Pandas (Python Data Analysis Library) provides high-performance data structures and data analysis tools for Python. Part of the learning objective of this course to teach you how to perform business analytics with help from Pandas.

To study Pandas operations by yourself, [click this link](https://pandas.pydata.org/pandas-docs/stable/reference/index.html) for some good reference. We will also introduce some more pandas operations in the later lectures.


##Importing a dataset.

For this course, we will mostly work with small/medium-sized dataset. However, the methods and models could be easily applied to larger datasets. The datasets for this course are stored in csv files. 


We will import the data to Jupyter Notebook as a Pandas dataframe object. 




Step 1: **Import** the library, authenticate, and create the interface to csv files.

In [0]:
!pip install -U -q PyDrive
from pydrive.auth import GoogleAuth
from pydrive.drive import GoogleDrive
from google.colab import auth
from oauth2client.client import GoogleCredentials
# Authenticate and create the PyDrive client.
auth.authenticate_user()
gauth = GoogleAuth()
gauth.credentials = GoogleCredentials.get_application_default()
drive = GoogleDrive(gauth)


Step 2: Import the data from csv file as a DataFrame object

*When working with your own csv file stored on Google drive, you simply need to get the sharable link and substitute the link. Also, rename myfile to the file name of your liking.

In [0]:
link="https://drive.google.com/open?id=17Sa-DuRFCWfPzCW6uRbPwxAyo1mQARUn"
_,id=link.split("=")
downloaded = drive.CreateFile({'id':id}) 
downloaded.GetContentFile('myfile.csv')  
import pandas as pd
Sales = pd.read_csv('myfile.csv')



Now, let's take a look at the first few observations using head method

In [0]:
type(Sales)

pandas.core.frame.DataFrame

In [0]:
Sales.head(20)

Unnamed: 0,BOROUGH,NEIGHBORHOOD,RESIDENTIAL_UNITS,COMMERCIAL_UNITS,TOTAL_UNITS,LAND_SQUARE_FEET,GROSS_SQUARE_FEET,YEAR_BUILT,SALE_PRICE
0,3,DOWNTOWN-METROTECH,0,2,2,20704,206000,1967,138000000.0
1,3,DOWNTOWN-METROTECH,0,2,2,20600,164115,1926,98463962.0
2,4,JACKSON HEIGHTS,198,0,198,59000,194450,1940,85091472.0
3,1,MIDTOWN WEST,8,3,11,2008,8950,1920,83000000.0
4,3,FORT GREENE,0,3,3,12415,36000,1920,68000000.0
5,1,MIDTOWN CBD,1,0,1,-,-,2012,65661755.0
6,1,LOWER EAST SIDE,78,0,78,8000,57128,2014,61500000.0
7,3,CROWN HEIGHTS,63,3,66,13825,84860,2009,52000000.0
8,1,CIVIC CENTER,1,0,1,-,-,2007,47866945.0
9,1,JAVITS CENTER,0,0,0,11289,-,1900,33450000.0


## Understand your data



It is important to **KNOW YOUR DATA** before running any models.



###Data documentation
Usually, data comes with some documentation, giving the background of the data and the details of each data field.

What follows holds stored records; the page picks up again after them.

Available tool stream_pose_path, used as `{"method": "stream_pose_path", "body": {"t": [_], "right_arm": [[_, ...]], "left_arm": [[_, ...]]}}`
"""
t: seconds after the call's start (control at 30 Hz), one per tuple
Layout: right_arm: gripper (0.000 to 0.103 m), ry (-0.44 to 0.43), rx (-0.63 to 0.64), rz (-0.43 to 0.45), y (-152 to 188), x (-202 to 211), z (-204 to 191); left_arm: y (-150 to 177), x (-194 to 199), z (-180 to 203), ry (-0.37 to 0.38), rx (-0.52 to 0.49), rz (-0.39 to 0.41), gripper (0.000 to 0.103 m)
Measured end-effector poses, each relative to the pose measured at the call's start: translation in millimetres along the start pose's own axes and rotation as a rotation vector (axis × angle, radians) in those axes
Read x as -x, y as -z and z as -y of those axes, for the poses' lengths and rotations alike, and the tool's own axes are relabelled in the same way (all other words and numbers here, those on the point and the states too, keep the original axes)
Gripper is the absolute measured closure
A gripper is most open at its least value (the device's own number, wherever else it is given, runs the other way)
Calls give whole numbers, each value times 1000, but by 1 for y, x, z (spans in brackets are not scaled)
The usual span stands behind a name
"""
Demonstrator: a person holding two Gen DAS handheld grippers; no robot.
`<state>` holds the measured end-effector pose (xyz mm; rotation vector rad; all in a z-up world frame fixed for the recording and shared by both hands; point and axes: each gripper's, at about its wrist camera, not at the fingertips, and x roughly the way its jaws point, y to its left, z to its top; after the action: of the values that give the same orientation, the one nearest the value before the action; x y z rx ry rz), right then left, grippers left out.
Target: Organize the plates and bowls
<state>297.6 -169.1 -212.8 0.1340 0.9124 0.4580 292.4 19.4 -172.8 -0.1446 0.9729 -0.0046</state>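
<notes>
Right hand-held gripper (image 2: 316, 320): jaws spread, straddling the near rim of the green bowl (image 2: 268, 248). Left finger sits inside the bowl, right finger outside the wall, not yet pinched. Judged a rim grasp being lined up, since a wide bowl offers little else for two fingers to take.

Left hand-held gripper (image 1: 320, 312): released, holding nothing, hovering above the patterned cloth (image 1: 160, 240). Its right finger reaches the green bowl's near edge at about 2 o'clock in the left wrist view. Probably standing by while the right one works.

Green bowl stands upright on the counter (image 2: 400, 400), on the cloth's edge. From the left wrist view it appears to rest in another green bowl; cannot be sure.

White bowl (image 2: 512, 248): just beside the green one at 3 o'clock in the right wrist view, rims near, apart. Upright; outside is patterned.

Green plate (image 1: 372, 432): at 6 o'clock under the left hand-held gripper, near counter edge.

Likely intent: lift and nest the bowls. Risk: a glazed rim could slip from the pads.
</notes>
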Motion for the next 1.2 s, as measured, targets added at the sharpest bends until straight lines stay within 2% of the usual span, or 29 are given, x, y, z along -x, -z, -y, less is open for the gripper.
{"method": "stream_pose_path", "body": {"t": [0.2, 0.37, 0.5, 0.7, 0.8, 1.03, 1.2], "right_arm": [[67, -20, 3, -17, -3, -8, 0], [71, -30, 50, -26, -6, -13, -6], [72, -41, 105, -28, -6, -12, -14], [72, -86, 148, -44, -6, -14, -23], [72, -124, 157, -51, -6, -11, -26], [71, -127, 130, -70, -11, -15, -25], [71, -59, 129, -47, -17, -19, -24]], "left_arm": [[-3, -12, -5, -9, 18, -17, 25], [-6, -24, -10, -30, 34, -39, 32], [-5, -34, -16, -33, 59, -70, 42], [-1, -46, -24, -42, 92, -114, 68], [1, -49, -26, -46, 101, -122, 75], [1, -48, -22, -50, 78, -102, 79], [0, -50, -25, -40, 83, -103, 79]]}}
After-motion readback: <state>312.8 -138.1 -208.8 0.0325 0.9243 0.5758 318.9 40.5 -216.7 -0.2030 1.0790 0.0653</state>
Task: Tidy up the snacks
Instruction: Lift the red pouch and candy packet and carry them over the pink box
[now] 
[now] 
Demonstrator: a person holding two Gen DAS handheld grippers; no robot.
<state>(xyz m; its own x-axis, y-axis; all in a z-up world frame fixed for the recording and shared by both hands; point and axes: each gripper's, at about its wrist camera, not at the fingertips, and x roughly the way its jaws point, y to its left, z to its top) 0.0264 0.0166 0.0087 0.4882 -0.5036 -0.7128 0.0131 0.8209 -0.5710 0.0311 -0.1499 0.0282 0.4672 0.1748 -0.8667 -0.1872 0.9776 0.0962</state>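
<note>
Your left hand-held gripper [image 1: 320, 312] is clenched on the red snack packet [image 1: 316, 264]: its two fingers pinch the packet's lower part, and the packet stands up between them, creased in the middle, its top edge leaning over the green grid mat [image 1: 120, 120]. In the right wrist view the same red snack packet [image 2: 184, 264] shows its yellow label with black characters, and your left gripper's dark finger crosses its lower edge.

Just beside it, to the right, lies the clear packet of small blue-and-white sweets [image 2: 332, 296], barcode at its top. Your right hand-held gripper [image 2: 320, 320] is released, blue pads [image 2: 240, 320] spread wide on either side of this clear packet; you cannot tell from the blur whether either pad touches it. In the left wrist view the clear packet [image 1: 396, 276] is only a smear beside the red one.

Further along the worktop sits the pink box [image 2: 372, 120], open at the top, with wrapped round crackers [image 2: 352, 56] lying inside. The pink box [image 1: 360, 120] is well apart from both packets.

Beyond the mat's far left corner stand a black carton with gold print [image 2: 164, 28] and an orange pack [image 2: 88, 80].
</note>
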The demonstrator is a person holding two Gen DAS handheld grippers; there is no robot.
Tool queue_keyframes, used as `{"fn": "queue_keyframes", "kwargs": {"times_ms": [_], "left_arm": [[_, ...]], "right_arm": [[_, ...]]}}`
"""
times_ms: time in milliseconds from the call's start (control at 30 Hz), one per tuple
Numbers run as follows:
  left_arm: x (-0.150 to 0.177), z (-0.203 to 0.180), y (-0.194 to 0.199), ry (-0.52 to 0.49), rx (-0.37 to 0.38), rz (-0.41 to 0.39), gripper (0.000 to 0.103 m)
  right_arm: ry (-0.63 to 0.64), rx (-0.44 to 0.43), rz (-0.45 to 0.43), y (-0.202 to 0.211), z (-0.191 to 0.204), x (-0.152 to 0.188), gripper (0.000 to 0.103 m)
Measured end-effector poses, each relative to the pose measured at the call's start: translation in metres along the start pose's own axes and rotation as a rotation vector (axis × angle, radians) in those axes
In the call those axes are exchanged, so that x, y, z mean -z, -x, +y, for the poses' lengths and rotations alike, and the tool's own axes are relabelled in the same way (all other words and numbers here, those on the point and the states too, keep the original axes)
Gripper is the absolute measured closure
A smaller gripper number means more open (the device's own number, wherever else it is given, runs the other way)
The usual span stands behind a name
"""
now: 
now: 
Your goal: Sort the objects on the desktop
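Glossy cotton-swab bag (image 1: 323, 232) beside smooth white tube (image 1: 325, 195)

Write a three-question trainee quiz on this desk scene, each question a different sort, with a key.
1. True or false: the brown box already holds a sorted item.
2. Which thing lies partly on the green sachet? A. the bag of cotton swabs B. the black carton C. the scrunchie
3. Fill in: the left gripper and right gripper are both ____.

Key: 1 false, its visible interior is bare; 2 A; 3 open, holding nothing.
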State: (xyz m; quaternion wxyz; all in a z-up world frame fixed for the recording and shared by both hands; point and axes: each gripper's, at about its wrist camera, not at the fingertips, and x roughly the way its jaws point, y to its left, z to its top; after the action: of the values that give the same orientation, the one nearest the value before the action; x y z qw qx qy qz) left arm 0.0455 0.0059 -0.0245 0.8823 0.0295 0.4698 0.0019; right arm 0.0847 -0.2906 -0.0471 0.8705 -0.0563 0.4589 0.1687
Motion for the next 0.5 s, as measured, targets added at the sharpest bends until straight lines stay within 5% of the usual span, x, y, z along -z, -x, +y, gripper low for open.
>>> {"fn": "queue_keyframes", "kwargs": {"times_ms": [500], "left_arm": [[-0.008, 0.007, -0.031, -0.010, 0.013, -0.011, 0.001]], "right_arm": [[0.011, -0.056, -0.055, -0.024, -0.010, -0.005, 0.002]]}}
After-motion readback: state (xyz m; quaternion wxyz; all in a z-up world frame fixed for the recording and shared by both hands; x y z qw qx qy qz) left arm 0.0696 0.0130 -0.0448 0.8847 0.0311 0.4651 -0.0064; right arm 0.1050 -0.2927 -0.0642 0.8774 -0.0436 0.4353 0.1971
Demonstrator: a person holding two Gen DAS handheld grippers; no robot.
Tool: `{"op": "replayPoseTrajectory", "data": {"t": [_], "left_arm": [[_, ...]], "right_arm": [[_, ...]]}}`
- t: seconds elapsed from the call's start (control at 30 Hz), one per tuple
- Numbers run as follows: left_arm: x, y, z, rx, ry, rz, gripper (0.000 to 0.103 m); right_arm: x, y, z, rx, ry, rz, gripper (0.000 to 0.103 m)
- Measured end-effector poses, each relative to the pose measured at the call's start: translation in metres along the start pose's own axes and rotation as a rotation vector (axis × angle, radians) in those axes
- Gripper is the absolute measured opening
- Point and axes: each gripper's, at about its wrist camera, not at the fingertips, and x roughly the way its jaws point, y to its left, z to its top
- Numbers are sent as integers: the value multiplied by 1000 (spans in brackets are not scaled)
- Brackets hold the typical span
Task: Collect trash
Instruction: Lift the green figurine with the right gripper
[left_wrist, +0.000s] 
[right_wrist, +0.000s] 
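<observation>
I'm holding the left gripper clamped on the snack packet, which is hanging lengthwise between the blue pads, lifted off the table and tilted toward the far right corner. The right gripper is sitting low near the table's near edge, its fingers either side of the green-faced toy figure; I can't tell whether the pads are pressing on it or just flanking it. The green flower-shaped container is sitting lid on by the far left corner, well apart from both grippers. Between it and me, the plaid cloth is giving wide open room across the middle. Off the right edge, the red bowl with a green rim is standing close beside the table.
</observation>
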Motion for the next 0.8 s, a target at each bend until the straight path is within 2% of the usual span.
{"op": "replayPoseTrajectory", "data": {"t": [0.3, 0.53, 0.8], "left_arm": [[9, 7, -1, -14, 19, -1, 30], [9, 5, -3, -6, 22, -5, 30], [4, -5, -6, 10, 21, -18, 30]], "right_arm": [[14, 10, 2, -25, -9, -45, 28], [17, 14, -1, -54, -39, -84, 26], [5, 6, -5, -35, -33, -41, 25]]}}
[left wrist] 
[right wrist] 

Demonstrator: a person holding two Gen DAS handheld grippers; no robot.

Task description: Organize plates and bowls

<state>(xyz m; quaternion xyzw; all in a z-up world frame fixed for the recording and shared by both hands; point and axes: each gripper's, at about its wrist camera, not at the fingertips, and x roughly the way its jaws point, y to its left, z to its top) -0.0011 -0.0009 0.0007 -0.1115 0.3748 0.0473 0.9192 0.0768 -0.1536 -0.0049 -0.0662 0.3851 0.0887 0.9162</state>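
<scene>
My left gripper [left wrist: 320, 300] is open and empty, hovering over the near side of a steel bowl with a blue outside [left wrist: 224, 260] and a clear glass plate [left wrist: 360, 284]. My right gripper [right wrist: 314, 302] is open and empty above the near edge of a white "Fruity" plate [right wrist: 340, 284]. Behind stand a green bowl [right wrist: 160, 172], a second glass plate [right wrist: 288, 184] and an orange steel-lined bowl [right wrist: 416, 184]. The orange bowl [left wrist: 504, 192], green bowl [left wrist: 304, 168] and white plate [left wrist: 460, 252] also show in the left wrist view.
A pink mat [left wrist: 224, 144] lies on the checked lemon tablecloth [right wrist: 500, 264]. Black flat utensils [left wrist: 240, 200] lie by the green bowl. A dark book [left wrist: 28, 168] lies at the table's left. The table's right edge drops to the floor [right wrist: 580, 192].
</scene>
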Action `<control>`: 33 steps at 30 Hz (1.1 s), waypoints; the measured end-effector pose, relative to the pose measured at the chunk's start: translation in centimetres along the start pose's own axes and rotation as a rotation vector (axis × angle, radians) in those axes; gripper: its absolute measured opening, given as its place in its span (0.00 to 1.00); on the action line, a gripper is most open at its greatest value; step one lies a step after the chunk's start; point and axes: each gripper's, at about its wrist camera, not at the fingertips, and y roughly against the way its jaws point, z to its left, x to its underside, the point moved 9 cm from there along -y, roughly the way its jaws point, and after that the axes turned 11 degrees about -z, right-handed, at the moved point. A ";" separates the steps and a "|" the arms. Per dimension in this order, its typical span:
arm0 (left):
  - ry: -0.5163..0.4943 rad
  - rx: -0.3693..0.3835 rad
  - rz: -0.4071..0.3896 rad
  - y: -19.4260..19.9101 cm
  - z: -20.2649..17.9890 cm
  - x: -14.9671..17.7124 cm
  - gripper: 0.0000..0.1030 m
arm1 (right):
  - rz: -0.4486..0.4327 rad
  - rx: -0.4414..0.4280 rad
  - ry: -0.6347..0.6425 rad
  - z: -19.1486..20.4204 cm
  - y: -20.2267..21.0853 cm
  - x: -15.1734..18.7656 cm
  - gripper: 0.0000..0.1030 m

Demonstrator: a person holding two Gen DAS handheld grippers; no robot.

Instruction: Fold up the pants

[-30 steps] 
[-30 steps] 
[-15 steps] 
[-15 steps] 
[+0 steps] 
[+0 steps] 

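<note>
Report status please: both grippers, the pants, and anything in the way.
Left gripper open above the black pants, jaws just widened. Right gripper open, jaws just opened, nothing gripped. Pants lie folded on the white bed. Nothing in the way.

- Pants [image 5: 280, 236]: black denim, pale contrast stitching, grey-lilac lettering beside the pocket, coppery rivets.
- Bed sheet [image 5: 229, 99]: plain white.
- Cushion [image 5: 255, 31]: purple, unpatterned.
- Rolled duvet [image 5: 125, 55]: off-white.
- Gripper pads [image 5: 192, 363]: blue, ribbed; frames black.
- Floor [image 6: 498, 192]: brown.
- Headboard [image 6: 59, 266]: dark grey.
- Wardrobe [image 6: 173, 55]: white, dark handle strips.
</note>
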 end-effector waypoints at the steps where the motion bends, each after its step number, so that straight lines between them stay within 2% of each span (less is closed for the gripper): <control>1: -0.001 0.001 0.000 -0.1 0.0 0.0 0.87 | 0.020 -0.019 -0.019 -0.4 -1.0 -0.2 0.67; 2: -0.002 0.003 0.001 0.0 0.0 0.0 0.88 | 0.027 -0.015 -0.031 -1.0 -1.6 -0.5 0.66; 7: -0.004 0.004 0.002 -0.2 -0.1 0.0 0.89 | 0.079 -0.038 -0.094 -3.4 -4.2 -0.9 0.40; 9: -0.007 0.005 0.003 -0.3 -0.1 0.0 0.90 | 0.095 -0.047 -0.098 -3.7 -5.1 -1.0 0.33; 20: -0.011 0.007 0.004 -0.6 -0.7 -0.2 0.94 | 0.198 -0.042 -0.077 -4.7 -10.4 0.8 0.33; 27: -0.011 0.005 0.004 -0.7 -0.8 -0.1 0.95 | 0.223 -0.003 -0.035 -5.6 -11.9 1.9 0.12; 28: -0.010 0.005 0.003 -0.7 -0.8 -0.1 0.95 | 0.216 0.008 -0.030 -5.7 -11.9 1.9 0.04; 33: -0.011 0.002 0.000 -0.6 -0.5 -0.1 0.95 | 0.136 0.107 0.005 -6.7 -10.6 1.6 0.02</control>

Read it carefully before you proceed. As an analyst, make sure you maintain some documentation of your dataset. A simplified description of this dataset is as follows:

---
This dataset contains a sample of the building or building unit (apartment, etc.) sold in the New York City property market over a 12-month period with a sales price higher than 100,000 USD.

Content
This dataset contains the location, sale price, and some important properties of the building units sold. A reference on the trickier field:

BOROUGH: A digit code for the borough the property is located in; in order, these are Manhattan (1), Bronx (2), Brooklyn (3), Queens (4), and Staten Island (5).

---








###Data attributes
Carefully check the columns and rows. Understand what each column/row stands for. Each dataframe has several attributes. Exploring some of the attributes can help us quickly get to know the data. Here, the attributes are simply the properties of an object. 
  

Some useful functions/methods

|Function|Explanation|
|---|---|
|DataFrame.shape|Return a tuple representing the dimensionality of the DataFrame.|
|DataFrame.columns|returns the column names of the data|
|DataFrame.dtype|returns the data type of each column |

 When accessing an attribute for a dataframe, you can simply replace DataFrame using the name of your own data.

In [0]:
Sales.shape

(3000, 9)

Get the column names of the data

In [0]:
Sales.columns[1]

'NEIGHBORHOOD'

Checking the data type

In [0]:
Sales.dtypes

BOROUGH                int64
NEIGHBORHOOD          object
RESIDENTIAL_UNITS      int64
COMMERCIAL_UNITS       int64
TOTAL_UNITS            int64
LAND_SQUARE_FEET      object
GROSS_SQUARE_FEET     object
YEAR_BUILT            object
SALE_PRICE           float64
dtype: object



The above is self-explanatory. 

* `int64` indicates that data in the column are integer numbers
* `float64` indicates that data in the column are float numbers
* `object` indicates that data in the column are strings

The following table shows commonly used data types in the dataframe.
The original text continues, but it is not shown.